#### [PROBLEM TO WORK ON]
Scan the lines below for "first" and copy the matches.

#### [DATA BELOW]
=====
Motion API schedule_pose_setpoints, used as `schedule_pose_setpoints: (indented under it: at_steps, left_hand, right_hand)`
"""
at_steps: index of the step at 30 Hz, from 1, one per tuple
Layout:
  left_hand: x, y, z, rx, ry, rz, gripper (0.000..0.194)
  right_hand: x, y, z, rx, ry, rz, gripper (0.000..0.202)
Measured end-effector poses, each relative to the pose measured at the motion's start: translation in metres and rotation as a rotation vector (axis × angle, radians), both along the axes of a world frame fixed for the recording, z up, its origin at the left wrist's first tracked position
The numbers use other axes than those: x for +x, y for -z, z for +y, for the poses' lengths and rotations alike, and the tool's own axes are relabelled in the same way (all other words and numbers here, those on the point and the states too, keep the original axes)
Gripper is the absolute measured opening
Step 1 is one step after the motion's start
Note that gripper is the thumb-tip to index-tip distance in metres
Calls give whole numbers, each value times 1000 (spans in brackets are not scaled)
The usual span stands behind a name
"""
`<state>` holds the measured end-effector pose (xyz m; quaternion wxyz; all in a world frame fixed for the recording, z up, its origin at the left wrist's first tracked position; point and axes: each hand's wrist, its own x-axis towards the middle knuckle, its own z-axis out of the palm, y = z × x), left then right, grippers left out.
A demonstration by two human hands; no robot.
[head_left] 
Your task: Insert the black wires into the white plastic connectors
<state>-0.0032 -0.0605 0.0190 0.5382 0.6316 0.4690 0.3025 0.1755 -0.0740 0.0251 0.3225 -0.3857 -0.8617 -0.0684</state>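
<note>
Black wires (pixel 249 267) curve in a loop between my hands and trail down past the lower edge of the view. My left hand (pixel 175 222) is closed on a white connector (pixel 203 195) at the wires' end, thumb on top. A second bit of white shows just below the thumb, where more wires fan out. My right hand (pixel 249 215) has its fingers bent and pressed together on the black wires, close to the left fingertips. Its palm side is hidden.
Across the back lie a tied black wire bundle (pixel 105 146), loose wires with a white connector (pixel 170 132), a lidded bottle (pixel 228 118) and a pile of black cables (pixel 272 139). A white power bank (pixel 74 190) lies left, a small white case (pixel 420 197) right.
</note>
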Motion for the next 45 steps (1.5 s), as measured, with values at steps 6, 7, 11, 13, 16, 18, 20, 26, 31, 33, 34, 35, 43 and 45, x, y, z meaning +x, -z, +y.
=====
#### [EXERCISE ANSWER]
Measured end-effector poses, each relative to the pose measured at the motion's start: translation in metres and rotation as a rotation vector (axis × angle, radians), both along the axes of a world frame fixed for the recording, z up, its origin at the left wrist's first tracked position
`<state>` holds the measured end-effector pose (xyz m; quaternion wxyz; all in a world frame fixed for the recording, z up, its origin at the left wrist's first tracked position; point and axes: each hand's wrist, its own x-axis towards the middle knuckle, its own z-axis out of the palm, y = z × x), left then right, grippers left out.

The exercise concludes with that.